━━━━━ INFORMATION SUPPLIED ━━━━━
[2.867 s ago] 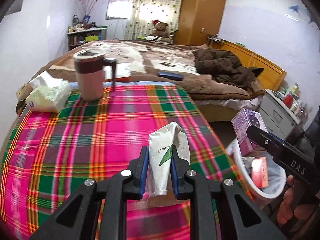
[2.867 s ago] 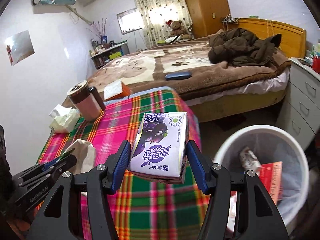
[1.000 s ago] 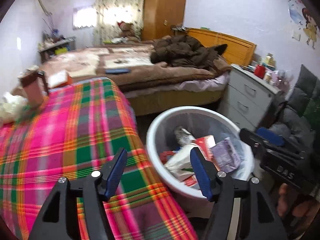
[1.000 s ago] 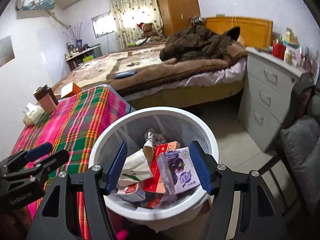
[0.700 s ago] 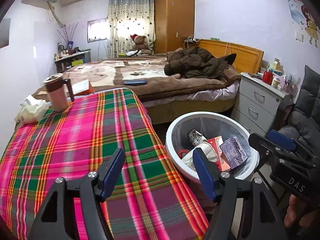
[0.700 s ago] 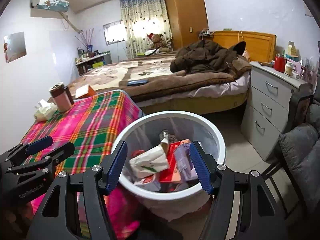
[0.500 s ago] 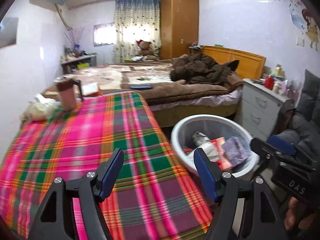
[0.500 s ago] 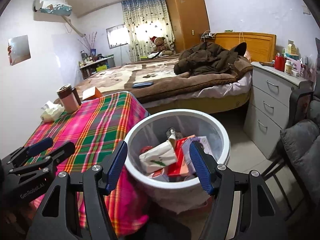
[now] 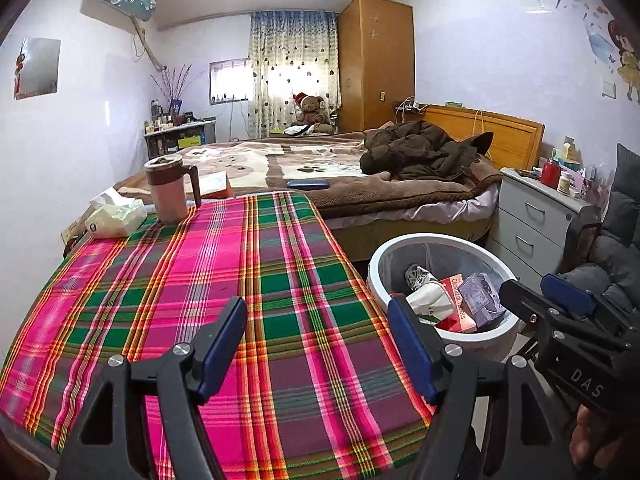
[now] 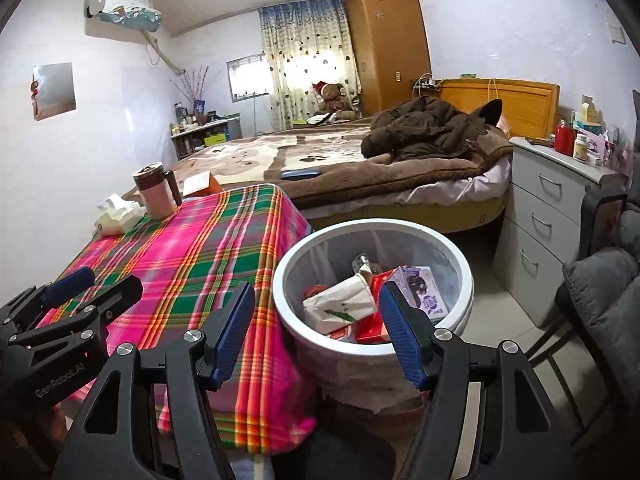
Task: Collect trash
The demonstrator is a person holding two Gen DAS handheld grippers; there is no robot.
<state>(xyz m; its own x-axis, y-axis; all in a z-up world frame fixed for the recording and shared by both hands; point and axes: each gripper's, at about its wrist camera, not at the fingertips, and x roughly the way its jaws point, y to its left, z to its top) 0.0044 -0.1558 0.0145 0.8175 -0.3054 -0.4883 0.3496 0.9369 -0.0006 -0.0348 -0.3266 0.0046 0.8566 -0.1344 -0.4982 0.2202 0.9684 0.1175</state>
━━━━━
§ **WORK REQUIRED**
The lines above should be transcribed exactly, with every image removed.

§ **RESULT OF THE EXERCISE**
[2.867 s ago] 
[2.867 s ago] 
[1.000 s ago] 
[1.000 s ago] 
[0.700 s ago] 
[0.700 s ago] 
[0.500 s ago] 
[0.500 s ago] 
[now] 
[now] 
Task: Collect trash
The demonstrator is a person holding two Gen DAS handheld grippers; there is no robot.
<state>(xyz m; its own x-axis, y-axis; all in a z-up world frame fixed for the recording and shared by both hands; point and axes: each gripper's, at about its wrist camera, not at the fingertips, and x roughly the way its jaws point, y to its left, z to its top) 0.0044 -0.1558 0.0145 0.8175 -0.3054 -0.4883 0.3496 0.9369 -0.0006 -0.0348 -0.3266 0.0046 0.8566 -0.1344 -0.4982 0.2202 0.9684 0.1175</state>

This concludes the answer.